The Twenty-Eighth Floor

"There's a couple things you gotta know about the Tesseract Building, Shorty," said Rowlie, winching down to the next floor and spraying foam onto the glass. "One, there's a vicious cross-breeze comes through here, 'specially in summertime."

They started scraping the foam away, gradually revealing the interior. Shadows shifted in the unused office. Shorty abruptly realized that the was not seeing a darkened room, but some opaque, glistening body pressed against the glass, a pulsing red mass... like a tongue... A huge exhalation of breath fogged the window from the inside. Shorty dropped his scrubber.

"That's the other," said Rowlie.

Tuesday, June 14, 2011

The Merest Fraction of a Soul

"I don't know about this," said Brenda. She glanced nervously behind her as the incubus pushed her chair in. He winked.

"Hon, it's fine," said Jon. "It's like fast food. A little bit every now and then won't hurt much."

"But it does hurt?"

"Madam," said their waiter, materializing in a puff of brimstone, "there is no pain at all here. We offer the finest earthly pleasures in a strict transactional mode. The most succulent meats, the most delicate glazes..."

"I'm vegetarian."

"How wise. Healthy and moral." The waiter smiled, revealing razor teeth. "Shall we start with a salad, then?"

Sunday, June 12, 2011

Just Not All That Impressive

"I was expecting, y'know, black robes and a scythe. Like, a skeleton and a horse and stuff?" Ria waved her hand vaguely.

"Sorry," said Entropy.

"Or, I mean, okay, death and chaos, so like colors and 'woah, crazy!' and bouncing around all over the place?"

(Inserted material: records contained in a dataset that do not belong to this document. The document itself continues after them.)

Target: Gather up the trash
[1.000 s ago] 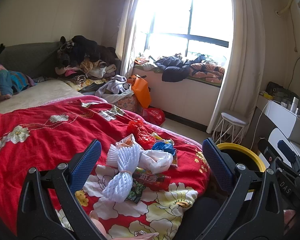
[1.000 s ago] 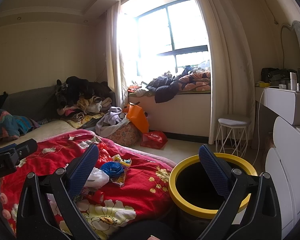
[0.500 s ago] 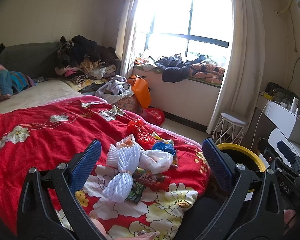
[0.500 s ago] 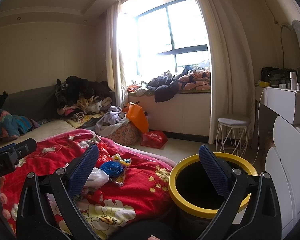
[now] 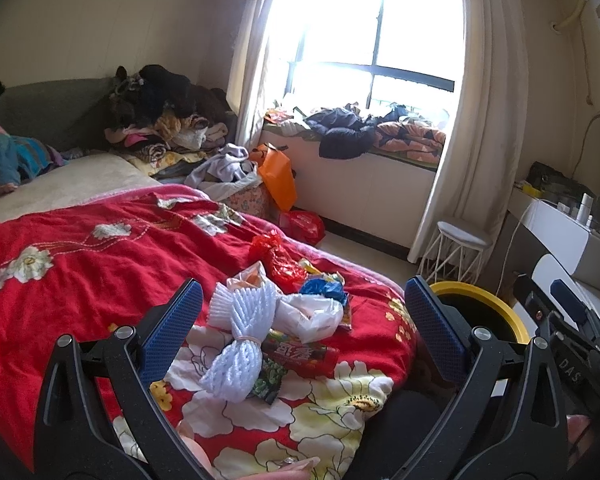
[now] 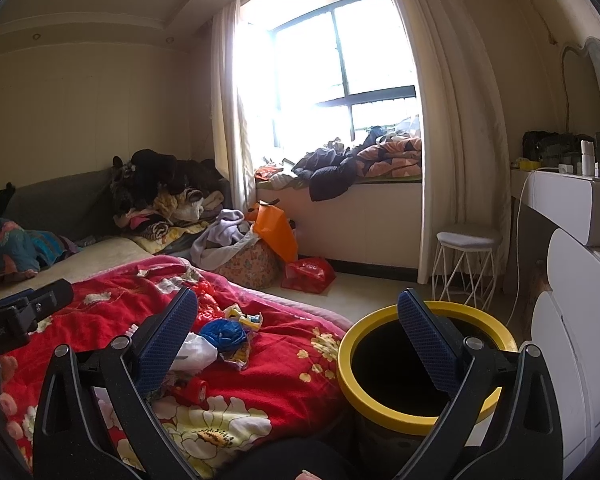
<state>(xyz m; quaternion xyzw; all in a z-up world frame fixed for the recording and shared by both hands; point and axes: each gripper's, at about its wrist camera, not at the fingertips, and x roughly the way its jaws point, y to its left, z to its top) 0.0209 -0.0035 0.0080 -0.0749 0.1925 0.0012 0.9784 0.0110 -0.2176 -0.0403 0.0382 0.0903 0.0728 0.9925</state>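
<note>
A heap of trash lies on the red flowered blanket (image 5: 80, 272): a white foam net bundle (image 5: 240, 332), a white plastic bag (image 5: 312, 312), a blue bag (image 5: 324, 286), a red wrapper (image 5: 304, 354) and red crinkled plastic (image 5: 278, 258). My left gripper (image 5: 300, 332) is open and empty, held just short of the heap. My right gripper (image 6: 296, 344) is open and empty, between the bed and a black bin with a yellow rim (image 6: 424, 364). The blue bag (image 6: 222, 332) and white bag (image 6: 194, 354) also show in the right wrist view.
The bin (image 5: 484, 312) stands on the floor at the bed's corner. A white wire stool (image 6: 464, 260) stands by the curtain. A white dresser (image 6: 572, 320) is at the right. Clothes piles, an orange bag (image 6: 276, 232) and a red bag (image 6: 308, 274) lie beyond the bed.
</note>
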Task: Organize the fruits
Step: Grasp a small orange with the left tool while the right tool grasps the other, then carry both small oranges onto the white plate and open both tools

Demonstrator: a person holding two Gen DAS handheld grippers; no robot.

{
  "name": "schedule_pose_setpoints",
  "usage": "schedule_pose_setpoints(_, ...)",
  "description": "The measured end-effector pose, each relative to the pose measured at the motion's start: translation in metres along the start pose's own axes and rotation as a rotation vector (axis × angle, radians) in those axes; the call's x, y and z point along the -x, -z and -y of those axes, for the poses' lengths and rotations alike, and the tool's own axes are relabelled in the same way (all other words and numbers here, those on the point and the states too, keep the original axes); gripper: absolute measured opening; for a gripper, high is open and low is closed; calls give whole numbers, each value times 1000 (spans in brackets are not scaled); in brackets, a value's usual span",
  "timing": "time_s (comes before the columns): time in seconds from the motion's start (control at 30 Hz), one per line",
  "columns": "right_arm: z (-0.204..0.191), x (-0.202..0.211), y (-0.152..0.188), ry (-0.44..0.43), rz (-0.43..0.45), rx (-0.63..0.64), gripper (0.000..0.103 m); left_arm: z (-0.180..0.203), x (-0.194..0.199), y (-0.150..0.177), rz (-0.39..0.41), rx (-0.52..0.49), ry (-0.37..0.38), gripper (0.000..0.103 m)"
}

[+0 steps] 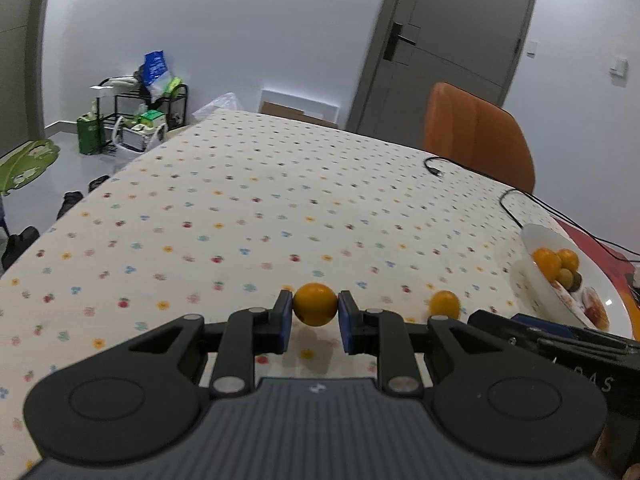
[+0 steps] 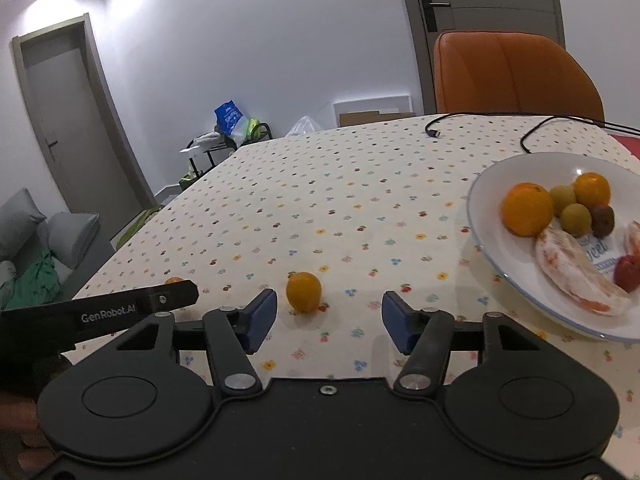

"No," said Entropy. "It's just me."

"But you're so... gray." Ria examined him critically. "Aren't you the ultimate end? The heat-death of the universe? The final conqueror?"

"Yes." Entropy shrugged. "I don't really do much. I don't have to. I just... wait."

"Doesn't it get boring?"

Entropy considered this. "I don't know," he said at last.


"This is the newest model," said the salesman. A red-skinned demon clung to the top, tiny ebony claws blending with the perfect blackness of the screen. "It uses quantum computing and has tons of, um, memory gigs. Very fast. Very powerful."

The imp cocked its head and stared at Brad. "When the world burns, I will lick the filth from your intestines."

"That, um, that's just quantum... foam... flux," the salesman explained. "You should disregard anything it says. Standard quirk. The perils of early adoption!" He chuckled weakly.

The imp's tongue was black. It blinked in time with Brad's heartbeats.

The Last Comic

Grady was drawing his webcomic by firelight. Eeny, Meeny, and Big Crunch were arguing, like always.

'Rock is best,' said Big Crunch, predictably.

'Scissors!' cried Meeny.

'Paper is the scariest,' said little Eeny. Grady drew Eeny's eyes very large. 'Paper is sharper than knives, but it fits through the smallest crack. Paper can carry the orders to advance. Or to launch...'

Grady stopped drawing. The fire would burn out by morning. Not that he'd see sunrise through the radioactive dust cloud, of course. He crumpled the comic and threw it into the flames.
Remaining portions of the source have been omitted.